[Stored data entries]
_ _ _ _

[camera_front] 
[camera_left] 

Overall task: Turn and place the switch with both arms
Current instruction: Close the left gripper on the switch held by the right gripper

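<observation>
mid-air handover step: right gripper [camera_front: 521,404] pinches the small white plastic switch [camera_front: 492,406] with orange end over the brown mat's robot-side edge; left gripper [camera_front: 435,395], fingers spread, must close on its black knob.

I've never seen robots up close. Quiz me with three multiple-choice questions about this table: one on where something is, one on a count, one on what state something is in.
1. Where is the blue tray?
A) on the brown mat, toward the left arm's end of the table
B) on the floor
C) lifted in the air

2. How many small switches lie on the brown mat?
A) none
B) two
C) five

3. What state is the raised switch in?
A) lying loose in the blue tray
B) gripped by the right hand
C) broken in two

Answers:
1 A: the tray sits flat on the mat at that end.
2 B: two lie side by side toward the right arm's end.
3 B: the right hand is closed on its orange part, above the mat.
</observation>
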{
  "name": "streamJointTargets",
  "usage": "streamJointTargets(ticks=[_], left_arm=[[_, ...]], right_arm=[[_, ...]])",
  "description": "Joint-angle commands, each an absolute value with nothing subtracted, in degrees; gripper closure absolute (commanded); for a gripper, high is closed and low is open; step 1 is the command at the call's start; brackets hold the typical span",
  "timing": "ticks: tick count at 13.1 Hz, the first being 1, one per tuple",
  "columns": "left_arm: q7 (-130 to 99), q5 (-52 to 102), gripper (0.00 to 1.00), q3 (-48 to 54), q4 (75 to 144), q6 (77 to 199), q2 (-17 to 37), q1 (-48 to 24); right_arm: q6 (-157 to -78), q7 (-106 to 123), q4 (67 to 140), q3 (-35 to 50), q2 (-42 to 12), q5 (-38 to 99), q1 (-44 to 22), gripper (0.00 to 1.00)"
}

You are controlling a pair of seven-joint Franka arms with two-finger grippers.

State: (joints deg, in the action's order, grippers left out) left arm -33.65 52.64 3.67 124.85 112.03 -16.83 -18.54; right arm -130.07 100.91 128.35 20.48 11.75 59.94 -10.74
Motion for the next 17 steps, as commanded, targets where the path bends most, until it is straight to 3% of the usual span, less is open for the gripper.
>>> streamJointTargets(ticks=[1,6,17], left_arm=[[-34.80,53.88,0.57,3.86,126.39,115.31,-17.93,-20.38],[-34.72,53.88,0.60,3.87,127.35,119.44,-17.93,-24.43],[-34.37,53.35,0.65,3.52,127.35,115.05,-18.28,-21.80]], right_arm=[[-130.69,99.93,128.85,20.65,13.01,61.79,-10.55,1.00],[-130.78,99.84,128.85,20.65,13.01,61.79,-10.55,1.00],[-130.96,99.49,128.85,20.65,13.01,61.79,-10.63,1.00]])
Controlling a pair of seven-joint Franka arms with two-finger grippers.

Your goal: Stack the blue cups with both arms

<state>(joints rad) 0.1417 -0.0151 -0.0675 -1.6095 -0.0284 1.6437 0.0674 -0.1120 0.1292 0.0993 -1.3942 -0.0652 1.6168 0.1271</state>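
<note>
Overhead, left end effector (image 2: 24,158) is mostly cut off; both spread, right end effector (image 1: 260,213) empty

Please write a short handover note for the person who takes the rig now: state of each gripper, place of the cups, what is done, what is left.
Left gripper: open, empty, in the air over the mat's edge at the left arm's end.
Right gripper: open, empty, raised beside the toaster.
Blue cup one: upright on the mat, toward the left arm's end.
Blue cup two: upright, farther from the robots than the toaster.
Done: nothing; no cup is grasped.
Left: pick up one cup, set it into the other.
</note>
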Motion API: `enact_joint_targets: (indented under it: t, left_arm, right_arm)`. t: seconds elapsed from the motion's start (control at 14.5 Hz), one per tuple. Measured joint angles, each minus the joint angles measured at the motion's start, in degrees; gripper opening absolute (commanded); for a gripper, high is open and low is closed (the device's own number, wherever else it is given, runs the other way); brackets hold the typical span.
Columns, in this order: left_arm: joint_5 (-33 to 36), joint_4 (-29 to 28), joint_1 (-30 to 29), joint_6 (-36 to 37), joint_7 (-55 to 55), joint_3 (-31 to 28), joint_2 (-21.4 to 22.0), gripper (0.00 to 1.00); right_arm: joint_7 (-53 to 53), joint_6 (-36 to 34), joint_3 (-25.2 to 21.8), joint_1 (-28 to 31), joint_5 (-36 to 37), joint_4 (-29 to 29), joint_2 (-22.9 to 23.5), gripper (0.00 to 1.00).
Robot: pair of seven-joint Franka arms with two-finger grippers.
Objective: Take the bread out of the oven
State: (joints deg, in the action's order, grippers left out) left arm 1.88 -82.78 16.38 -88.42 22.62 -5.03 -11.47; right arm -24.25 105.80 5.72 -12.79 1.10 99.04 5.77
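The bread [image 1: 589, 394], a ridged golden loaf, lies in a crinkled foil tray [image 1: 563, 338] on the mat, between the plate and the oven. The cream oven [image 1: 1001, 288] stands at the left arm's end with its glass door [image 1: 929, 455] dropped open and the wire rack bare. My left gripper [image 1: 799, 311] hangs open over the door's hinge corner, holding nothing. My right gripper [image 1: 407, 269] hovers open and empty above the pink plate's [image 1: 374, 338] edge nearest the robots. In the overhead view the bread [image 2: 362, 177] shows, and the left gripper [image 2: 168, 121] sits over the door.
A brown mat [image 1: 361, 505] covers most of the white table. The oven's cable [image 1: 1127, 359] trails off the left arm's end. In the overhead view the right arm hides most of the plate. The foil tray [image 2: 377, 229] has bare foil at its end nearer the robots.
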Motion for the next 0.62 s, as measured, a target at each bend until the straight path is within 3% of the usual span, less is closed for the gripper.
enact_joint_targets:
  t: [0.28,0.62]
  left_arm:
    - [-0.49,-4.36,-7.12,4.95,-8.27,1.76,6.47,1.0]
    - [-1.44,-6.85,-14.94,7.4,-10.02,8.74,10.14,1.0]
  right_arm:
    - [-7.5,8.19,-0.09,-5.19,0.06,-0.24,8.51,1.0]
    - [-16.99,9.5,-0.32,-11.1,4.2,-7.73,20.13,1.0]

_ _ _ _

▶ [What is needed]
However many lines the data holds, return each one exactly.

▶ [Answer area]
[camera_front] 
[camera_left] 

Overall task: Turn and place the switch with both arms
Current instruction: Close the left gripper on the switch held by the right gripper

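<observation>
mid-air handover step: right gripper [camera_front: 521,404] pinches the small white plastic switch [camera_front: 492,406] with orange end over the brown mat's robot-side edge; left gripper [camera_front: 435,395], fingers spread, must close on its black knob.

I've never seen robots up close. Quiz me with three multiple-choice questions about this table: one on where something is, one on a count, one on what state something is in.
1. Where is the blue tray?
A) on the brown mat, toward the left arm's end of the table
B) on the floor
C) lifted in the air

2. How many small switches lie on the brown mat?
A) none
B) two
C) five

3. What state is the raised switch in?
A) lying loose in the blue tray
B) gripped by the right hand
C) broken in two

Answers:
1 A: the tray sits flat on the mat at that end.
2 B: two lie side by side toward the right arm's end.
3 B: the right hand is closed on its orange part, above the mat.
</observation>
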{
  "name": "streamJointTargets",
  "usage": "streamJointTargets(ticks=[_], left_arm=[[_, ...]], right_arm=[[_, ...]])",
  "description": "Joint-angle commands, each an absolute value with nothing subtracted, in degrees; gripper closure absolute (commanded); for a gripper, high is closed and low is open; step 1 is the command at the call's start; brackets hold the typical span",
  "timing": "ticks: tick count at 13.1 Hz, the first being 1, one per tuple",
  "columns": "left_arm: q7 (-130 to 99), q5 (-52 to 102), gripper (0.00 to 1.00), q3 (-48 to 54), q4 (75 to 144), q6 (77 to 199), q2 (-17 to 37), q1 (-48 to 24); right_arm: q6 (-157 to -78), q7 (-106 to 123), q4 (67 to 140), q3 (-35 to 50), q2 (-42 to 12), q5 (-38 to 99), q1 (-44 to 22), gripper (0.00 to 1.00)"
}

You are controlling a pair of seven-joint Franka arms with two-finger grippers.

State: (joints deg, in the action's order, grippers left out) left arm -33.65 52.64 3.67 124.85 112.03 -16.83 -18.54; right arm -130.07 100.91 128.35 20.48 11.75 59.94 -10.74
Motion for the next 17 steps, as commanded, targets where the path bends most, until it is straight to 3% of the usual span, less is open for the gripper.
>>> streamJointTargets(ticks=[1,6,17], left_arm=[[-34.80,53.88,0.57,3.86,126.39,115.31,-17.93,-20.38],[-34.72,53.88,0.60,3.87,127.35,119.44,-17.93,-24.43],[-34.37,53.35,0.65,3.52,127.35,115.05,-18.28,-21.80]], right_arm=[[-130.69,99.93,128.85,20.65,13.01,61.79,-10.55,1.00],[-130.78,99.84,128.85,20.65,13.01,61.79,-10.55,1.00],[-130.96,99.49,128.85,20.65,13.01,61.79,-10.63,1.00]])
Controlling a pair of seven-joint Franka arms with two-finger grippers.

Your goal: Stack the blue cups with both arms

<state>(joints rad) 0.1417 -0.0151 -0.0675 -1.6095 -0.0284 1.6437 0.0674 -0.1120 0.1292 0.0993 -1.3942 -0.0652 1.6168 0.1271</state>
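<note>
Overhead, left end effector (image 2: 24,158) is mostly cut off; both spread, right end effector (image 1: 260,213) empty

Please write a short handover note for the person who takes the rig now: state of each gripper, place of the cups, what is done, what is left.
Left gripper: open, empty, in the air over the mat's edge at the left arm's end.
Right gripper: open, empty, raised beside the toaster.
Blue cup one: upright on the mat, toward the left arm's end.
Blue cup two: upright, farther from the robots than the toaster.
Done: nothing; no cup is grasped.
Left: pick up one cup, set it into the other.
</note>
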Motion API: `enact_joint_targets: (indented under it: t, left_arm, right_arm)`. t: seconds elapsed from the motion's start (control at 14.5 Hz), one per tuple. Measured joint angles, each minus the joint angles measured at the motion's start, in degrees; gripper opening absolute (commanded); for a gripper, high is open and low is closed (the device's own number, wherever else it is given, runs the other way); brackets hold the typical span.
Columns, in this order: left_arm: joint_5 (-33 to 36), joint_4 (-29 to 28), joint_1 (-30 to 29), joint_6 (-36 to 37), joint_7 (-55 to 55), joint_3 (-31 to 28), joint_2 (-21.4 to 22.0), gripper (0.00 to 1.00); right_arm: joint_7 (-53 to 53), joint_6 (-36 to 34), joint_3 (-25.2 to 21.8), joint_1 (-28 to 31), joint_5 (-36 to 37), joint_4 (-29 to 29), joint_2 (-22.9 to 23.5), gripper (0.00 to 1.00).
Robot: pair of seven-joint Franka arms with two-finger grippers.
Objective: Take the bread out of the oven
State: (joints deg, in the action's order, grippers left out) left arm 1.88 -82.78 16.38 -88.42 22.62 -5.03 -11.47; right arm -24.25 105.80 5.72 -12.79 1.10 99.04 5.77
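The bread [image 1: 589, 394], a ridged golden loaf, lies in a crinkled foil tray [image 1: 563, 338] on the mat, between the plate and the oven. The cream oven [image 1: 1001, 288] stands at the left arm's end with its glass door [image 1: 929, 455] dropped open and the wire rack bare. My left gripper [image 1: 799, 311] hangs open over the door's hinge corner, holding nothing. My right gripper [image 1: 407, 269] hovers open and empty above the pink plate's [image 1: 374, 338] edge nearest the robots. In the overhead view the bread [image 2: 362, 177] shows, and the left gripper [image 2: 168, 121] sits over the door.
A brown mat [image 1: 361, 505] covers most of the white table. The oven's cable [image 1: 1127, 359] trails off the left arm's end. In the overhead view the right arm hides most of the plate. The foil tray [image 2: 377, 229] has bare foil at its end nearer the robots.
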Motion for the next 0.62 s, as measured, a target at each bend until the straight path is within 3% of the usual span, less is closed for the gripper.
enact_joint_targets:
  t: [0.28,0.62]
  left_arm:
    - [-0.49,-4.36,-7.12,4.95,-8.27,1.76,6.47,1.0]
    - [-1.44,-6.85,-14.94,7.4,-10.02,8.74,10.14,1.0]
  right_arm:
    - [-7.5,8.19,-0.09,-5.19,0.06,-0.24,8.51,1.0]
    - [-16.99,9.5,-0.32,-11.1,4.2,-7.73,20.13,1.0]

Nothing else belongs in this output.